- [Directions]:
Below are records. Find each line in them that holds the word "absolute" and copy it.

- [Extracted entries]:
········

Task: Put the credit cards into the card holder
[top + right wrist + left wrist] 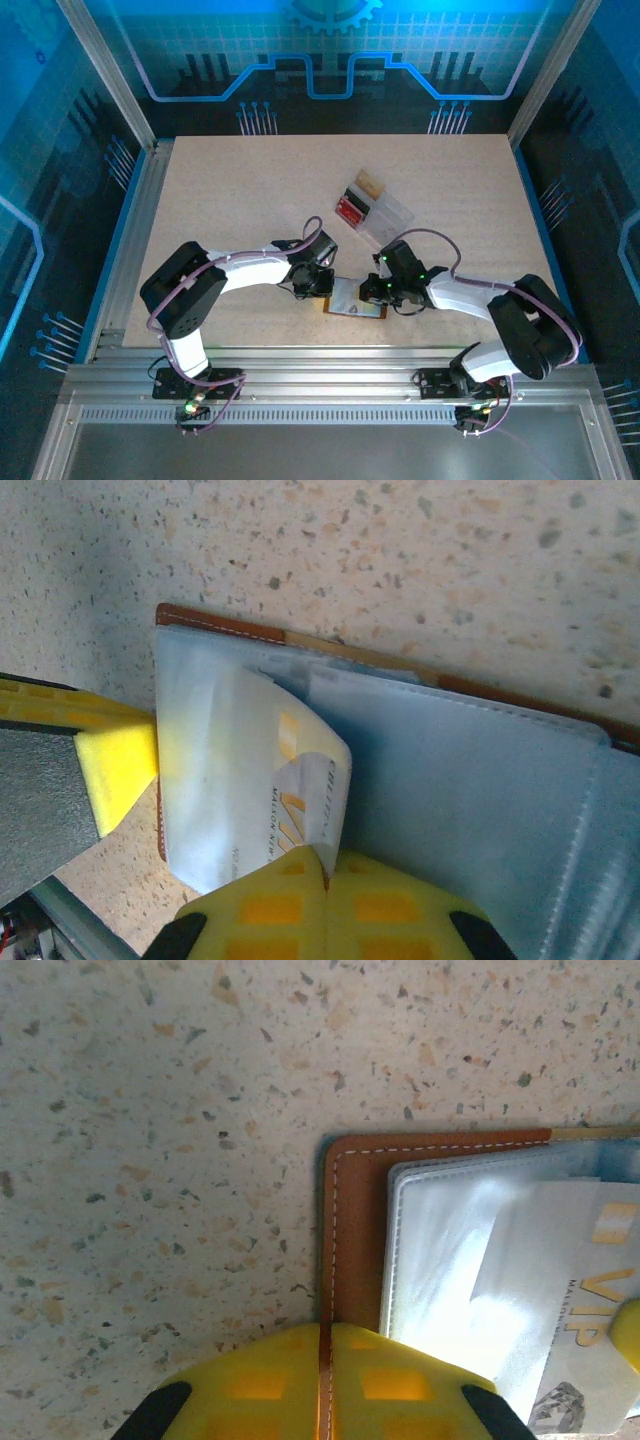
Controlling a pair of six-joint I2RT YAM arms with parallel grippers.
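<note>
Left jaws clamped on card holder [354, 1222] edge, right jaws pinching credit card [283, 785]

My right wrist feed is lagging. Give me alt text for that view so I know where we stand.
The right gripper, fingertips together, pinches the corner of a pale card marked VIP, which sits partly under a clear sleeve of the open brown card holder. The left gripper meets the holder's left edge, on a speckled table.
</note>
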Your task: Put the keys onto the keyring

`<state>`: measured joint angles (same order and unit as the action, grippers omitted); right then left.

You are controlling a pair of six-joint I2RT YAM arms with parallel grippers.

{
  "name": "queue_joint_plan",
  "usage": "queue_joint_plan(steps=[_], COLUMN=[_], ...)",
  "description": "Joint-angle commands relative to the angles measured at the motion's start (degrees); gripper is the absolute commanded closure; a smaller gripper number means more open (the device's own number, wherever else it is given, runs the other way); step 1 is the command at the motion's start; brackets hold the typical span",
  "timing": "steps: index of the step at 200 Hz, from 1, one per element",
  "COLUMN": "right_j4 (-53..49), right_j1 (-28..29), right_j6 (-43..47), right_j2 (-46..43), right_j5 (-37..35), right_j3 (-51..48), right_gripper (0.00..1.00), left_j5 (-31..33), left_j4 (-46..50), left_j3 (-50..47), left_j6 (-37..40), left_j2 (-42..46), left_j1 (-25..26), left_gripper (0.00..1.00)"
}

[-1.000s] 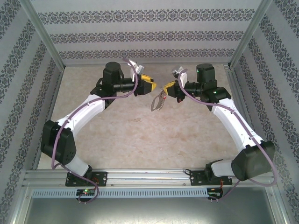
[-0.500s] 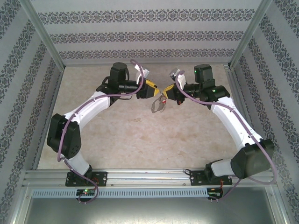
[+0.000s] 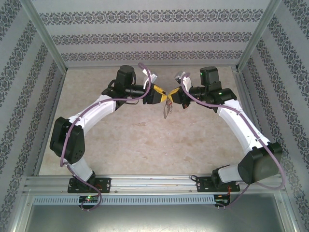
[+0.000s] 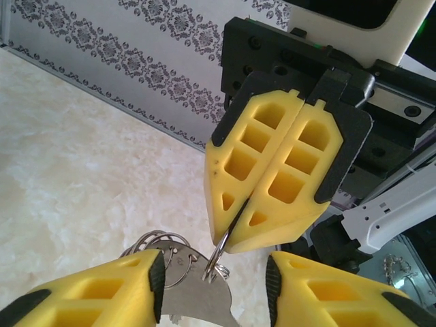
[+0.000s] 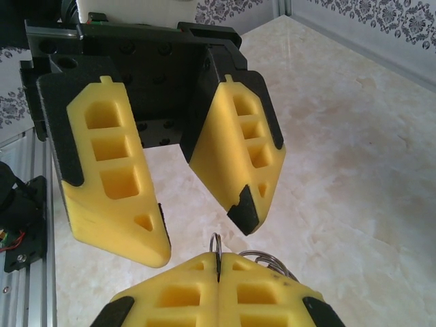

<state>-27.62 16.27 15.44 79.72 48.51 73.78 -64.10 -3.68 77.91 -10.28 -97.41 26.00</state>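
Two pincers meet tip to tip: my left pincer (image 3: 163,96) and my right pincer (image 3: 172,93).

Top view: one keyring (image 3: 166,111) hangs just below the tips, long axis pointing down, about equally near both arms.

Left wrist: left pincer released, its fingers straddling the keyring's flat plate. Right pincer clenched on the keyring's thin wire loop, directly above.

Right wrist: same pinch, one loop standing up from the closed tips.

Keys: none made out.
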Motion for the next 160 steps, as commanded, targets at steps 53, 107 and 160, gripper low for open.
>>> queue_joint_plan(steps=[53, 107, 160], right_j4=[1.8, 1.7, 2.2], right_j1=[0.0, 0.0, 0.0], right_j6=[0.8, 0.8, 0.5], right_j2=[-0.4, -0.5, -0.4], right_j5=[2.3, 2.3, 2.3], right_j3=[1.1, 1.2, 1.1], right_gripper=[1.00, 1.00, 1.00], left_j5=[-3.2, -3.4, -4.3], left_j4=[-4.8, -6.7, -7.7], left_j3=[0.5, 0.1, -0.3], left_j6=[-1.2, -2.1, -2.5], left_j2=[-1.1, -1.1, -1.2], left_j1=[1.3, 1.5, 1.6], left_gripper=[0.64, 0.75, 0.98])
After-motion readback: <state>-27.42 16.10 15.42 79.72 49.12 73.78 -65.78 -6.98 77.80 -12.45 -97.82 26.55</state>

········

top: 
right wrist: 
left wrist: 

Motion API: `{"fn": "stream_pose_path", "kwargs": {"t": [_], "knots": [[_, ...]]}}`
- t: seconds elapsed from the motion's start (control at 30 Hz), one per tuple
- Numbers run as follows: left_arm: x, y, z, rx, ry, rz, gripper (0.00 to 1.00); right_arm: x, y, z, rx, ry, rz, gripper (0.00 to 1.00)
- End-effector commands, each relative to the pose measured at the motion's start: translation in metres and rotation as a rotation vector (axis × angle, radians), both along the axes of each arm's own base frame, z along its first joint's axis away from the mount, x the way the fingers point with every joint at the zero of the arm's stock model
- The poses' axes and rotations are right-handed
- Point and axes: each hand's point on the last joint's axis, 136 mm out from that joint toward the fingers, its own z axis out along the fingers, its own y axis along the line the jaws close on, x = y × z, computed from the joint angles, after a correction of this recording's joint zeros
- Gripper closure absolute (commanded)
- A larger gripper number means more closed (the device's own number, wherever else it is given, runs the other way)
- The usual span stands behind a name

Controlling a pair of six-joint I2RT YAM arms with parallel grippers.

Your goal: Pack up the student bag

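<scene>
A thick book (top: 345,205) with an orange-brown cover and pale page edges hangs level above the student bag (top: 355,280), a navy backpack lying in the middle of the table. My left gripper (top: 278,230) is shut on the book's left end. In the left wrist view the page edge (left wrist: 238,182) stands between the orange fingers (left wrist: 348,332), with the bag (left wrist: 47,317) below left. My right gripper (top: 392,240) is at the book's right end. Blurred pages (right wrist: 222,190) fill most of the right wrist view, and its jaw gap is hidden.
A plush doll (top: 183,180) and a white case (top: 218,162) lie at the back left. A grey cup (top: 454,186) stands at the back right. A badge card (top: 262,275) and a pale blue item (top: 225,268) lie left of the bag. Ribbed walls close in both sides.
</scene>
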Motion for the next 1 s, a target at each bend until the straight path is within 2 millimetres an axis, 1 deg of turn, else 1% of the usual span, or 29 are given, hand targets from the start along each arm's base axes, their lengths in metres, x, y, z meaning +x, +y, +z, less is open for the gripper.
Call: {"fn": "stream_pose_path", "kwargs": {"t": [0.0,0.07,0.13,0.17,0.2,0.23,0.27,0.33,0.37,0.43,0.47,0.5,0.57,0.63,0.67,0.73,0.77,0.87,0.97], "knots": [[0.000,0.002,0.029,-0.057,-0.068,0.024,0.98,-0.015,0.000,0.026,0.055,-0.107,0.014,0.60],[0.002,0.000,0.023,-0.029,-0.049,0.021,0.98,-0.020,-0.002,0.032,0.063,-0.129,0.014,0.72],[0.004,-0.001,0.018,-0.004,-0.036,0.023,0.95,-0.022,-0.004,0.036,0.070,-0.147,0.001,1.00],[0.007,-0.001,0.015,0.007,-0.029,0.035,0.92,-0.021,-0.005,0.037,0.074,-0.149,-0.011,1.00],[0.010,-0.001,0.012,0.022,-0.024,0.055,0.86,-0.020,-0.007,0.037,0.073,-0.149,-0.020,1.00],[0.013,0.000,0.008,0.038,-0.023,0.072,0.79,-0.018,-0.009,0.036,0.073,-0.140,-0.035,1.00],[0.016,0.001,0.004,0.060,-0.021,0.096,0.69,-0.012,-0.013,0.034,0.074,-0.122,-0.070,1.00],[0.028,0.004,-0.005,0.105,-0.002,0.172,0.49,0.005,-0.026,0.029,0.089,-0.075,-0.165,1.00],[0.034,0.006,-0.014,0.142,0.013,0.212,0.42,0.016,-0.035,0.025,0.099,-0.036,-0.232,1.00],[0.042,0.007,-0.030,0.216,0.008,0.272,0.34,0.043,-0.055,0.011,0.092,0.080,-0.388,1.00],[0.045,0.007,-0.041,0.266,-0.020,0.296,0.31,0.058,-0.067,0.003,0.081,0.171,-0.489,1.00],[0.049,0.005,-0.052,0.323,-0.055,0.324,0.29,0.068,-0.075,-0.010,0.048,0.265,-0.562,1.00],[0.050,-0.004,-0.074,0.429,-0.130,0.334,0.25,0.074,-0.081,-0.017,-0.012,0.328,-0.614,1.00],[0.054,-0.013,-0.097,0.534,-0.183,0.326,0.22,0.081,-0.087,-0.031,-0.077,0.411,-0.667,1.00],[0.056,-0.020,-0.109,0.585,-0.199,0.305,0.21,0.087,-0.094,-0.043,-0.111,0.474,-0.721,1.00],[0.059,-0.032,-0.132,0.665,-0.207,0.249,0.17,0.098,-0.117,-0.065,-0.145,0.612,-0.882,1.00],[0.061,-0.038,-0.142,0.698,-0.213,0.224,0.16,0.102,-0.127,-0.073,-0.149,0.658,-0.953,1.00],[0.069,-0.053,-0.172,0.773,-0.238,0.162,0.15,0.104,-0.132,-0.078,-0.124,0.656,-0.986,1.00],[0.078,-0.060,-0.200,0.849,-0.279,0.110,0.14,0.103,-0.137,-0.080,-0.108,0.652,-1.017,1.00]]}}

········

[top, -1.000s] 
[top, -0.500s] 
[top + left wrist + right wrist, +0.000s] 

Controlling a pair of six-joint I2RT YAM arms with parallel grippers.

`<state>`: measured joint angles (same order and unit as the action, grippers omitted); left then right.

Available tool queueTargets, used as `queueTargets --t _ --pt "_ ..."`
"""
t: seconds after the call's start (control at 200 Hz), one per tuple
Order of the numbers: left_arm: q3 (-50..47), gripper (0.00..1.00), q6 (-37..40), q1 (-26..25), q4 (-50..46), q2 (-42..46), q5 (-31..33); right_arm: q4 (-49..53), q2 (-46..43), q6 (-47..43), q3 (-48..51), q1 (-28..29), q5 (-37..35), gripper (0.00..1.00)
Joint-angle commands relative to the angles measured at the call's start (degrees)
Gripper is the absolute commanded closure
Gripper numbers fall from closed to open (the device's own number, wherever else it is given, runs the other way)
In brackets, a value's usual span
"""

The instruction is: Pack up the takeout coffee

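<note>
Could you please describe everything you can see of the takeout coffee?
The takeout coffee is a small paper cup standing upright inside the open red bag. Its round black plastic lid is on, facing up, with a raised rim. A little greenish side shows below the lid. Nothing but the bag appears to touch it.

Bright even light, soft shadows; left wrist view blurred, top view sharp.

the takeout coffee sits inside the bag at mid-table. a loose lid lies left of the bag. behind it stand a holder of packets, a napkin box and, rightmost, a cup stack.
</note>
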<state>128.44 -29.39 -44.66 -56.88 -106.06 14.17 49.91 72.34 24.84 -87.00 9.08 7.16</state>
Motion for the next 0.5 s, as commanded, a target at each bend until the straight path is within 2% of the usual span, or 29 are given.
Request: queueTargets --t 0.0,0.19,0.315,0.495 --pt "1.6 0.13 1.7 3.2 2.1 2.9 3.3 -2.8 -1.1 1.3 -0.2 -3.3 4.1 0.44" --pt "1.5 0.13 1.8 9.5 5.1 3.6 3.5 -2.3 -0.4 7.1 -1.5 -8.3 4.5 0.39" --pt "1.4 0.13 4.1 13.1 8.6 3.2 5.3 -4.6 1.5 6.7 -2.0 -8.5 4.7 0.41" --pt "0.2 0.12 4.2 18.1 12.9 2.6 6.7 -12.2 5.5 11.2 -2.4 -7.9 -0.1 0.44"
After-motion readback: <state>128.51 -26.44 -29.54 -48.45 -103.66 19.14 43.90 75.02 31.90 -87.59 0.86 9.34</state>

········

- [Output]:
  "description": "Joint-angle commands relative to the angles measured at the motion's start (degrees); gripper is the absolute commanded closure; a smaller gripper number means more open (the device's own number, wherever else it is given, runs the other way); step 1 is the command at the motion's start; brackets hold the typical span",
- Gripper closure absolute (commanded)
Gripper is the absolute commanded closure

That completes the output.